Hubble detected a key chemical during the eclipse: ozone. The combination of three oxygen atoms, ozone on Earth is the result of photosynthesis over geologic periods.

“Finding ozone is significant because it is a photo-chemical byproduct of molecular oxygen, which is itself a byproduct of life,” says Allison Youngblood (Laboratory for Atmospheric and Space Physics) in a recent press release. “You would need other spectral signatures in addition to ozone to conclude that there was life on the planet, and these signatures cannot necessarily be seen in ultraviolet light.”

Though ozone isn’t exclusively generated by life—ozone can also result from nitrogen and oxygen exposed to sunlight—a seasonal fluctuation in ozone levels would be a strong bio-signature. Likewise, copious amounts of oxygen and methane—both of which are reactive and need replenishment to linger on long timescales—would be strong hints that something interesting is occurring on a distant world.

The light curve of a transiting exoplanet. Credit: NASA/AMES

This also marked the first time a space telescope made ultraviolet wavelength observations during a total lunar eclipse. The detection of terrestrial ozone, along with oxygen and methane seen in the Earth’s ‘eclipse spectra’, was backed up by ground-based observations during the same January 2019 eclipse. Ground-based observatories, however, must correct for looking through the Earth’s atmosphere, while space-based observatories do not suffer from this hindrance.

Another clue we may detect in an exoplanet’s spectra is what’s known as the ‘red edge’ a signature that is only due to plants and photosynthesis. While this would be a remarkable discovery, it would also be tantalizing as mainly a blip on a graph. What we’d really like to see is those alien jungles…

“Photosynthesis might be the most productive metabolism that can evolve on any planet, because it is fueled by energy from starlight and uses cosmically abundant elements like water and carbon dioxide,” says Giada Arney (NASA/GSFC) in a recent press release. “These necessary ingredients should be common on habitable planets.”

e’ve been broadcasting our very own bio-signature out across the galaxy for anyone who might happen to be watching now for the last 2.4 billion years. That’s since the beginning of the Proterozoic era, when oxygen first started building up in the Earth’s atmosphere.

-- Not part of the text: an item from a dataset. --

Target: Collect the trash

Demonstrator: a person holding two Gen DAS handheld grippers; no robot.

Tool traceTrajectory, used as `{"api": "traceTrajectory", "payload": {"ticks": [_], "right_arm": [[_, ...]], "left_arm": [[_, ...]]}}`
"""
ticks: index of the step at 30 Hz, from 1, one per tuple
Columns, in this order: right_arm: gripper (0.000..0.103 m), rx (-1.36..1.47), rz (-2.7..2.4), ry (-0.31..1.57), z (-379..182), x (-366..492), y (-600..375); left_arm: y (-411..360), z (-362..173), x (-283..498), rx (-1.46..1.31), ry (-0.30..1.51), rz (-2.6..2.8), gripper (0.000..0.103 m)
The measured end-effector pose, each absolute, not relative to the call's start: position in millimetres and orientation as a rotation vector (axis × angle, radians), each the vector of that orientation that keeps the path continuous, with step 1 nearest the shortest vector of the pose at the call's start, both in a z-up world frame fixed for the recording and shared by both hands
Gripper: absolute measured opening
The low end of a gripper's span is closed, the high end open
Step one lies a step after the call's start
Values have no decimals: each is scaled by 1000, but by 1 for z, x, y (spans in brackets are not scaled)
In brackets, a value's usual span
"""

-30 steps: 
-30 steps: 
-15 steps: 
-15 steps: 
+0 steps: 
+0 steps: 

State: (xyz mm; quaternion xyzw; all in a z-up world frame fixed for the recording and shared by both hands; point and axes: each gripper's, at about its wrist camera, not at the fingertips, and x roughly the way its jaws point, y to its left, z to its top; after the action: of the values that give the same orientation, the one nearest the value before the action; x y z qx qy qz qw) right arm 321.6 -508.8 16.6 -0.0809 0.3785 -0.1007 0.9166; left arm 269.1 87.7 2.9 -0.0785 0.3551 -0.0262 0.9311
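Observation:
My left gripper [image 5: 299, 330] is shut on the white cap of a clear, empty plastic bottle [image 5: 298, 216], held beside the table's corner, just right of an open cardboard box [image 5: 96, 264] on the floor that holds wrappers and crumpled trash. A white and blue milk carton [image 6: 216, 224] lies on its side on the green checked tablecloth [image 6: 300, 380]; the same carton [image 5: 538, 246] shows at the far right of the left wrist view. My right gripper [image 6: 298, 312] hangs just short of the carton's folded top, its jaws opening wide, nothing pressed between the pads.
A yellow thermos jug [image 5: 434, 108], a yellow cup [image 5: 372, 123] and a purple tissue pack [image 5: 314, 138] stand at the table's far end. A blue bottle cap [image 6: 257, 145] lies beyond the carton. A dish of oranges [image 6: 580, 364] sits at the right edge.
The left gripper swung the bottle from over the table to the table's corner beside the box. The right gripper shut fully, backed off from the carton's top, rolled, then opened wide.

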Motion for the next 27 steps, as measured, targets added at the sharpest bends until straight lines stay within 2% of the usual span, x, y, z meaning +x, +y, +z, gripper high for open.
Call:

Our view of the January 2019 total lunar eclipse from the beach in Tarifa, Spain. Credit: Dave Dickinson.

Still, it’s great to see that there’s real science occurring during total lunar eclipses. The next chance you’ll get to marvel at the crimson Moon will be during the next total lunar eclipse on May 26th, 2021. Perhaps, science gleaned by Hubble will soon usher in a new era of exoplanet science.